Instructions to follow:
Each line in the material below, starting at the one with "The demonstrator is" and ending at the one with "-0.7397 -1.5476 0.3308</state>", is to be reproduced exactly; no picture is to be copied.

Material to process:
------------------------------------------------

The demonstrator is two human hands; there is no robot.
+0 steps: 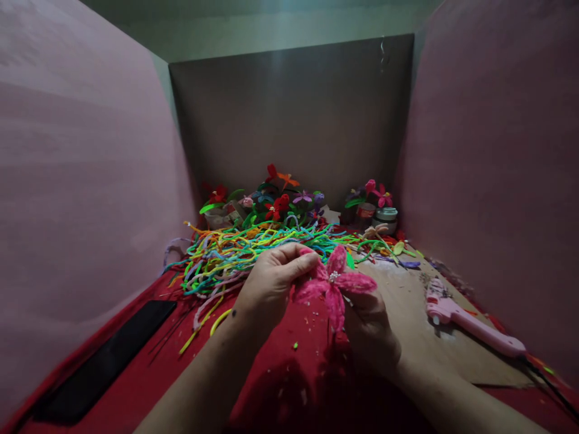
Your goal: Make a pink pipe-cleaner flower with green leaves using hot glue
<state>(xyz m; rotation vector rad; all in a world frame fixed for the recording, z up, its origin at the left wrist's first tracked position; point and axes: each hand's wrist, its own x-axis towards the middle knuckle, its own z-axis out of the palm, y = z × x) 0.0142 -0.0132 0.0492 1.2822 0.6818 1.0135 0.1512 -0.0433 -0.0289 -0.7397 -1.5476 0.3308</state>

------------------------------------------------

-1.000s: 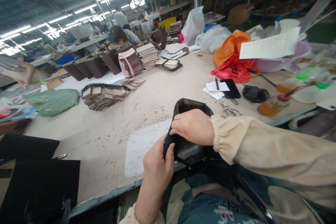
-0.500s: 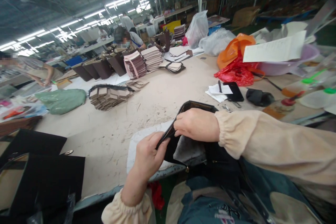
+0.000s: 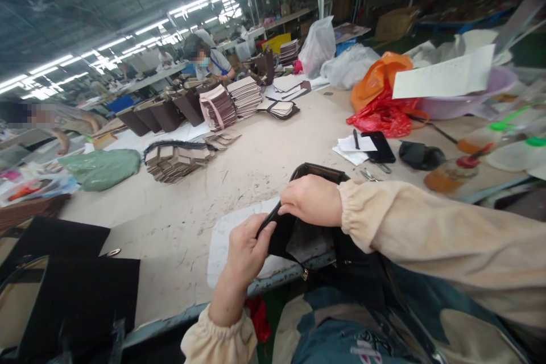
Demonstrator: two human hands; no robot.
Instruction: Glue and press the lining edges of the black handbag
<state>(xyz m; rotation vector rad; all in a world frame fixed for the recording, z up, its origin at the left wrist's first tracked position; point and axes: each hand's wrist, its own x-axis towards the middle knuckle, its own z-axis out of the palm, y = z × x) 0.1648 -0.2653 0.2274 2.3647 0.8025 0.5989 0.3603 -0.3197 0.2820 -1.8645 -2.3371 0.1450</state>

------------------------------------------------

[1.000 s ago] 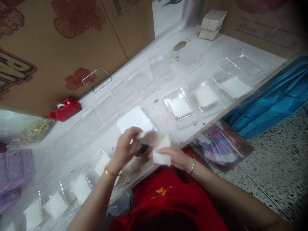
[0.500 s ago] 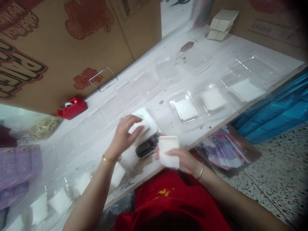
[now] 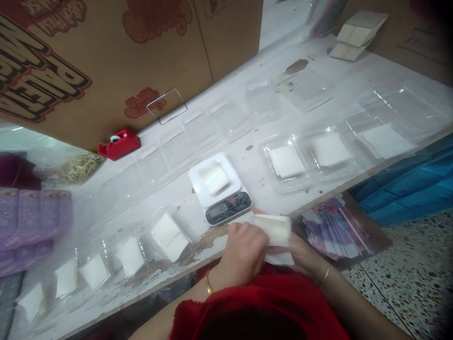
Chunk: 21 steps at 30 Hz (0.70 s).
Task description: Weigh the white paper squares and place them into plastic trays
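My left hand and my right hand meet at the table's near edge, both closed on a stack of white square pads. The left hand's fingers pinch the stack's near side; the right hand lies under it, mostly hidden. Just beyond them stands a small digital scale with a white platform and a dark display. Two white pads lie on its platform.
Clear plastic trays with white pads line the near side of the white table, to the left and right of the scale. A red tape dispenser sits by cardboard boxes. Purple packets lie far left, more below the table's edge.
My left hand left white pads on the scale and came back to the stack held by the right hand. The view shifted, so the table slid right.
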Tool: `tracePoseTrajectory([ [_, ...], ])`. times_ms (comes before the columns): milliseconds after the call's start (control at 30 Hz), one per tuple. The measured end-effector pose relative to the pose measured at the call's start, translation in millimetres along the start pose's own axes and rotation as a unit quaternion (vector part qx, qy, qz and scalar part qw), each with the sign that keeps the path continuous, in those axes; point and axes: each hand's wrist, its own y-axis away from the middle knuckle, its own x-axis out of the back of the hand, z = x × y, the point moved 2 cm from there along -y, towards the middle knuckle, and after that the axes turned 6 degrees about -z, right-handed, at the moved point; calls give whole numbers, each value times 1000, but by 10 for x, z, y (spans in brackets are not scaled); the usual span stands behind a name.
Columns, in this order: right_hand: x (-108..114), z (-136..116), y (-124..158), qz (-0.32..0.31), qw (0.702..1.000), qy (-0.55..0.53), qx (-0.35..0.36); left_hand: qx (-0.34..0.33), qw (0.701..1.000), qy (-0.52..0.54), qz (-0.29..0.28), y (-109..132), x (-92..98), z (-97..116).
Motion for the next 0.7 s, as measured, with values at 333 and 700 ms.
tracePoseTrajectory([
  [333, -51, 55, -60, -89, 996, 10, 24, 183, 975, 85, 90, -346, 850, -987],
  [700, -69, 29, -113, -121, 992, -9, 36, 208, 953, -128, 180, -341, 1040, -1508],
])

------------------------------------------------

Answer space:
The demonstrator is two human hands; there is no robot.
+0 steps: 
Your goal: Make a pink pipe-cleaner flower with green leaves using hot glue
<state>(xyz m; rotation vector rad; all in a world frame fixed for the recording, z up, its origin at the left wrist's first tracked position; point and axes: each hand's wrist, its own x-axis towards the middle knuckle, its own z-axis out of the palm, y = z × x) 0.0142 -0.0132 0.0492 1.2822 0.6818 1.0135 0.1512 -0.0433 -0.0289 -0.7397 -1.5476 0.3308</state>

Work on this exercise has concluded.